If one of my employees decided, without my knowing, to refuse to work for "stupid clients" I'd have him canned immediately. So why is this front page news? The headline should read "Man refuses to do job, gets fired."

Faulty logic? (2, Interesting)

Falcon_Delta00 (1156119) | more than 6 years ago | (#20644513)

What's ridiculous about this policy is that it's a denial of access based on the principle that children with good grades should be allowed to play computer games, while those with bad grades shouldn't. What's the assumption that is being made here? Games are the cause of bad grades? OR playing games prevents children from getting good grades? It's true that games can be a huge waste of time, but that doesn't necessarily mean that they should be linked to merit in the educational system. What if my kid isn't that smart and he gets C's whether he plays video games or not. Is this guy at the store going to prevent him from buying a vieo game?

It's the Precedent (1)

sweatyboatman (457800) | more than 6 years ago | (#20644517)

This is not about lost sales. In fact it's actually a fantastic sales idea. Not only do you get the kid (highly motivated customer with little money) to associate his life's work (aka. school) with video games, but you get him to drag in his parent (wary customer with tons of money) to vouch for his good grades. So the kid comes in to get his game and while the kids in the back picking out the latest Pokemon his dad's in the front checking out the latest PS3 release.

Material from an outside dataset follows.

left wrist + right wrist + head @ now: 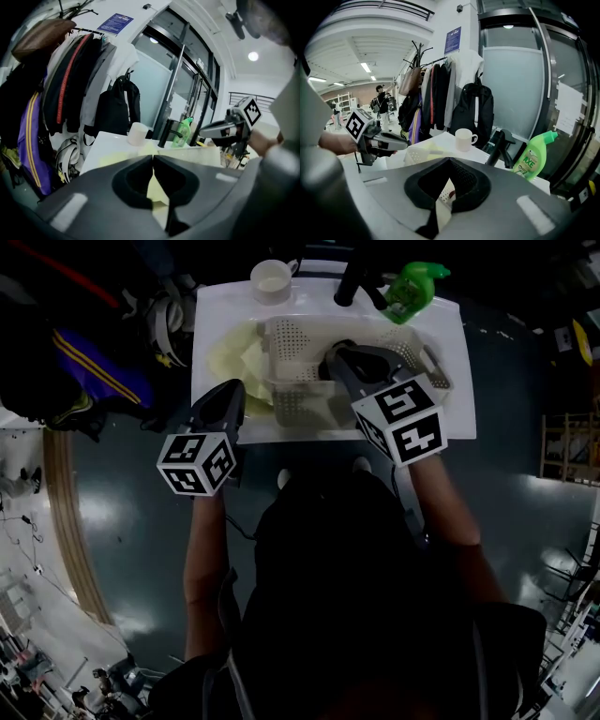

No, this isn't about lost sales. This is about fear of federal/state legislation.

If they let this guy run his operation and it became successful then they would be establishing a VERY strong precedent for preventing children from buying games. And the Organization of Out-of-Touch Parents or whoever will jump all over any whiff of such a thing. A short way down this slippery slope is a federal age-limit for buying video games and something of a disaster for the entire gaming industry. And that's why this guy got spanked.

Sounds like a leader. (1)

clubhi (1086577) | more than 6 years ago | (#20644549)

I heard this game stop manager went to MIT. But seriously, every time I go into Gaystop they make me feel like the loser because I haven't played such and such game. Not everyones mother has a nice basement ok.

Enough with the busybodys in retail already. (1)

Sheetrock (152993) | more than 6 years ago | (#20644589)

Keep your store clean, your employees in line and your customers happy. There's more than enough to do without inventing new policies on-the-fly.

Everybody wants to be big brother. What's next, tiny plastic cups and a private room to make sure the little bastards aren't toking up before you'll deign to allow them to make a purchase? It makes me ill to think where we're headed.